For years, I was leery of mixing humanitarianism with Gospel ministry. The task of joining the two successfully has — historically — proved difficult. Anyone who has studied Christian missions knows that many organizations that started as Gospel-centered ended up scaling back their evangelism in an effort to focus on meeting people’s “practical” needs such as health care and education. But on a trip to Papua New Guinea in 2016, I witnessed a healthy marriage of “good works” and the “good news.” I saw that the two can enhance each other.

In March that year, I travelled to the northern side of the nation to document the work being done by YWAM Ships volunteers who were serving aboard the m/v PACIFIC LINK, a medical and training vessel. They were traveling to remote villages that lack access to hospitals. What I observed during my 10-week stay was as enlightening as it was encouraging.

While hundreds of people gathered to receive medical consultations, dental checkups and eye examinations, a Community Engagement Team preached the Gospel, allowed individuals to testify regarding how Jesus saved them and prayed for local villagers. They also downloaded the audio Bible and the “JESUS” film onto people’s phones (nowadays, even people in isolated, impoverished villages own smartphones). Our mobile medical clinics created an effective platform for discipleship.

Not only did YWAM volunteers receive the opportunity to bless people on a spiritual level because of the health clinics, they also did so through the clinics. To the Papua New Guineans I met, there was no distinction between the work of doctors and nurses and the intervention of God Himself. Many I met said that they had prayed — sometimes for years — that someone would come and relieve their ailments. When medical professionals came, villagers gave all the credit to Jesus for answering those prayers. The testimonies of those villagers even had an impact on some non-Christian volunteers we had traveling with our group.

It should have come as no surprise to me that God would seek to help people and bring honor to His own name through health care. Scripture affirms the value of such work. Jesus said “Those who are well have no need of a physician, but those who are sick” (Matthew 9:12, Mark 2:17, Luke 5:31). He could have said, “Those who are healthy have no need of supernatural healing…” Here He dignifies the practice of medicine. And just as God affirms the value of professional health care, many of the volunteers in Papua New Guinea fully acknowledged their need for God’s wisdom to remedy certain illnesses and injuries — as well as a touch of the Divine to make certain procedures a success.

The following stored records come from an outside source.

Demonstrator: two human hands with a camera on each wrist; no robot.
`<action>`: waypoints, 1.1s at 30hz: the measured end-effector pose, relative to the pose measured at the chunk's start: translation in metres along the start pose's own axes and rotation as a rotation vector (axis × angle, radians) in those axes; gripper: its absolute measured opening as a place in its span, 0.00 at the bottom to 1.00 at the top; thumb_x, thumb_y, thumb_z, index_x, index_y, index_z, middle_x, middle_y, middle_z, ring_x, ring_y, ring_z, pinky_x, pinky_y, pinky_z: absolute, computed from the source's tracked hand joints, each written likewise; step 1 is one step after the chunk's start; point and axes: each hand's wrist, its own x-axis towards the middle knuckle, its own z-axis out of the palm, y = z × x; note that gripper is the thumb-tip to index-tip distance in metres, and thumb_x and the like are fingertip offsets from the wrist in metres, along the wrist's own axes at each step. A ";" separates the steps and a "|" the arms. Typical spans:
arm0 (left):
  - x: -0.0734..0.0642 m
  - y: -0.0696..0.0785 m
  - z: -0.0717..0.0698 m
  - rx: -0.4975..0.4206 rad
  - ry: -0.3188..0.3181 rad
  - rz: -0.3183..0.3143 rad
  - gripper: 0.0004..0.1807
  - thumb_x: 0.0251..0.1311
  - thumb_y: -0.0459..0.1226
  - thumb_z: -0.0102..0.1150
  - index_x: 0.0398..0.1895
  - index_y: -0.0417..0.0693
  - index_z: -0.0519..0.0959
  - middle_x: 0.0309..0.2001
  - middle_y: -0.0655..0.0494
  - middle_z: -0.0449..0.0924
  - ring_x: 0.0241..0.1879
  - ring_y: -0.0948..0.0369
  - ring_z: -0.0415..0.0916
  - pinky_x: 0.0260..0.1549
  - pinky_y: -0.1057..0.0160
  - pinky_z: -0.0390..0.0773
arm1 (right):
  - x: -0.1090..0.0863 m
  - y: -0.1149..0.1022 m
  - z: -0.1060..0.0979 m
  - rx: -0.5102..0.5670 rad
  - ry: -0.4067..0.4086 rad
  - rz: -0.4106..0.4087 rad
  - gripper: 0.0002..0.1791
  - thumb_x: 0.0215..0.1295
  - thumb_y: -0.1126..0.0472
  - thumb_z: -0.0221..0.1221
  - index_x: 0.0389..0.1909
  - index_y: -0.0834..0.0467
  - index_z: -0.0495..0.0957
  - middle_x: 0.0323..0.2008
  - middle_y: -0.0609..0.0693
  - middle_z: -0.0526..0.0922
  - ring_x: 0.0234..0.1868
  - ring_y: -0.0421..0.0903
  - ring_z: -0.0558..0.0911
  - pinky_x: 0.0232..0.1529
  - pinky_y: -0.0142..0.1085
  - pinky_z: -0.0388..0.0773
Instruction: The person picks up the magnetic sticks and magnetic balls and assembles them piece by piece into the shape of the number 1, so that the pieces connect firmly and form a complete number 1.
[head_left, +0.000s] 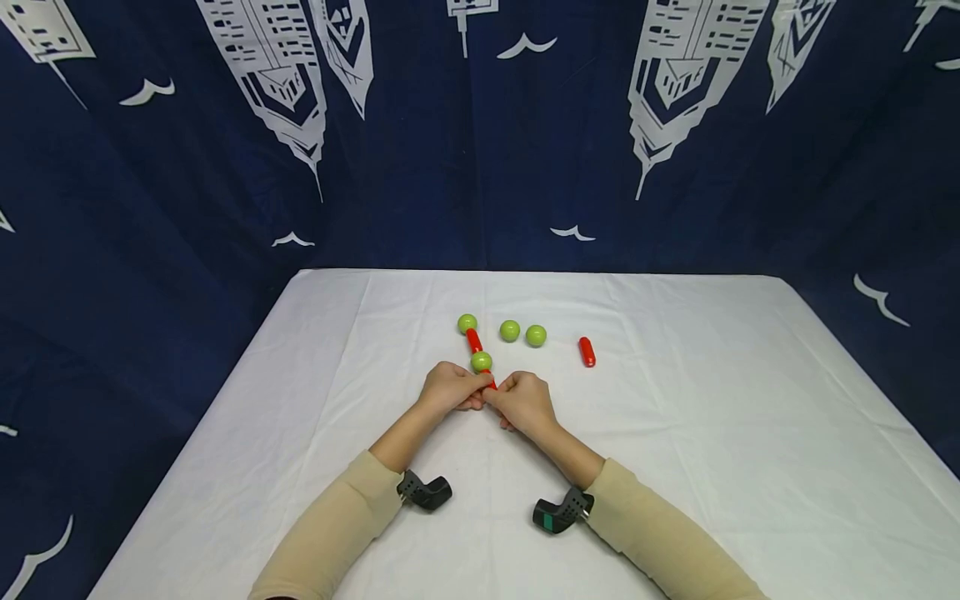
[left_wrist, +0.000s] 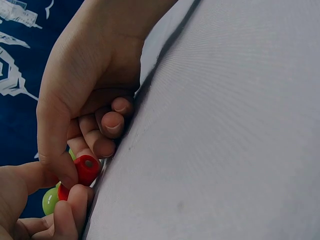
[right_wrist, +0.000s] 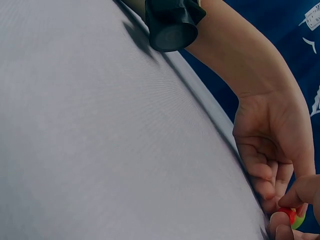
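Observation:
Near the middle of the table, both hands meet at a red rod (head_left: 492, 383). My left hand (head_left: 452, 387) pinches it between thumb and fingers, and my right hand (head_left: 525, 402) pinches it from the other side. The left wrist view shows the red rod (left_wrist: 89, 169) with a small grey disc in its end. Beyond the fingers a green ball (head_left: 482, 362) adjoins this rod. Another red rod (head_left: 473, 339) runs on from that ball to a second green ball (head_left: 467, 322), in one line. The fingers partly cover the held rod.
Two loose green balls (head_left: 510, 331) lie right of the line. Farther right is a single red rod (head_left: 587, 352). A white cloth (head_left: 712, 417) covers the table; a dark blue patterned curtain (head_left: 480, 167) hangs behind it. A black wrist camera (head_left: 426, 492) sits on the left forearm.

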 end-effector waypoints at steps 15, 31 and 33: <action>0.005 0.005 0.004 0.107 0.020 0.020 0.15 0.55 0.38 0.62 0.15 0.38 0.82 0.10 0.56 0.77 0.11 0.67 0.74 0.13 0.74 0.68 | -0.002 0.002 -0.001 0.033 0.003 -0.006 0.08 0.56 0.61 0.63 0.26 0.62 0.76 0.12 0.48 0.75 0.08 0.37 0.71 0.10 0.28 0.70; 0.029 0.008 -0.009 -0.046 -0.133 -0.100 0.10 0.53 0.31 0.62 0.17 0.36 0.81 0.10 0.55 0.75 0.10 0.69 0.73 0.11 0.78 0.70 | 0.000 0.001 -0.002 0.068 -0.026 0.012 0.08 0.55 0.62 0.64 0.28 0.63 0.78 0.14 0.49 0.77 0.08 0.38 0.72 0.10 0.30 0.73; 0.034 0.008 -0.011 -0.045 -0.150 -0.112 0.10 0.53 0.31 0.62 0.17 0.36 0.80 0.11 0.55 0.76 0.10 0.69 0.73 0.11 0.78 0.69 | 0.000 0.001 -0.003 0.068 -0.027 0.019 0.07 0.55 0.62 0.64 0.28 0.63 0.78 0.14 0.49 0.77 0.08 0.38 0.72 0.11 0.30 0.73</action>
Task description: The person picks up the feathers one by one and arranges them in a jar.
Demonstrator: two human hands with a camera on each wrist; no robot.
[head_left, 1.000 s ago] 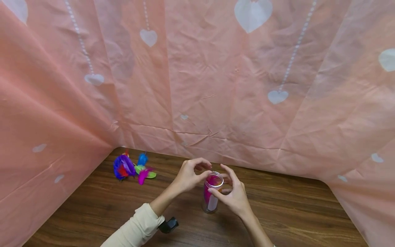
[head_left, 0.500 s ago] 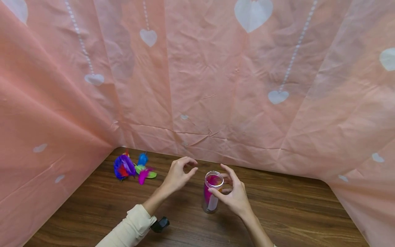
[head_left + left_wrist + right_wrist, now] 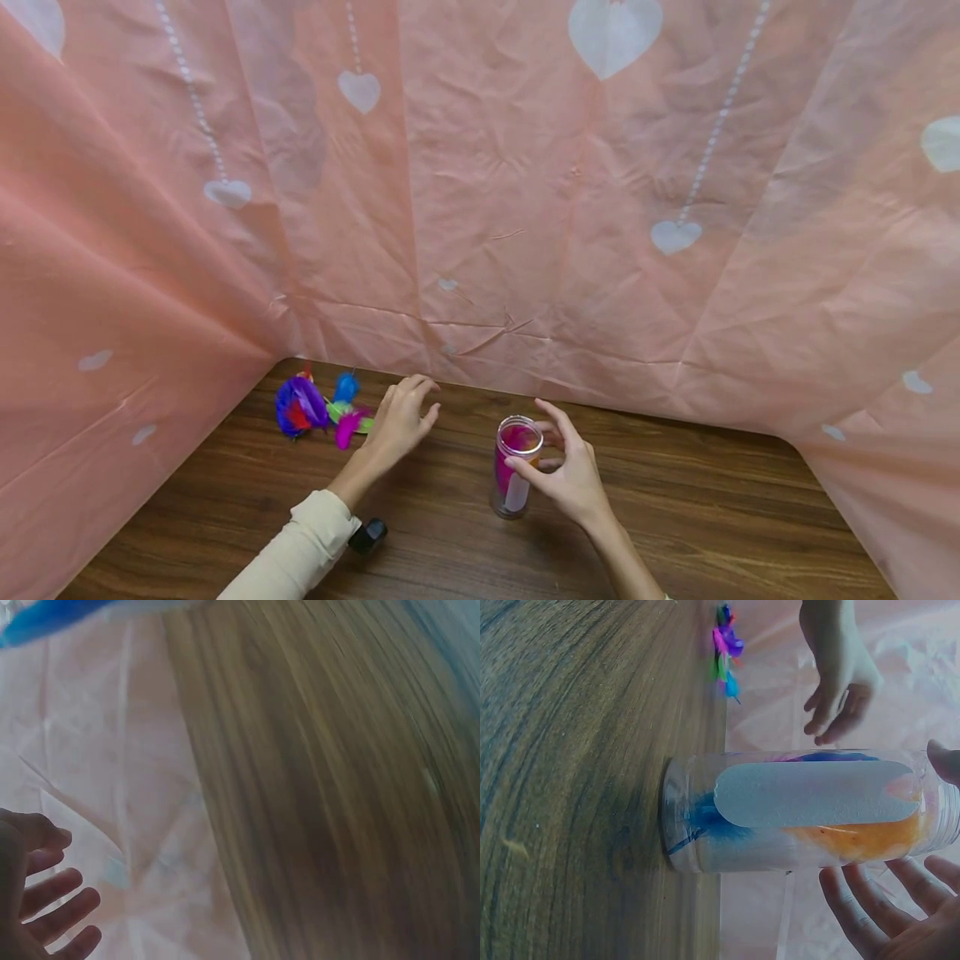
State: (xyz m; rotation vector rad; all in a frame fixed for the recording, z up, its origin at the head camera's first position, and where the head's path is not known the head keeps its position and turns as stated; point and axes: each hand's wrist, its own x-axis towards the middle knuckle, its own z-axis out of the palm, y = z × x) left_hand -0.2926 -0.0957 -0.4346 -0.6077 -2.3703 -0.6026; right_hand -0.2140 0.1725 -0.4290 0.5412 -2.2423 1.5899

Above all, my trip to Papua New Guinea taught me how God manifests His love to people through the helping hands of health workers. That’s the most important reason that anyone can do anything. To suggest that Christian missions shouldn’t combine with humanitarian activity is to suggest that God doesn’t care about people’s physical well-being. To suggest that God doesn’t care about people’s physical well-being is to misrepresent the character of God.



Yes: Health care can be a catalyst inspiring people to glorify God. I don’t know why some missions movements have not been able to successfully connect Christian worship and human welfare, but the two are by no means mutually exclusive. In fact, human welfare — both spiritual and physically — will be the ultimate outcome of God’s redemptive mission on the earth.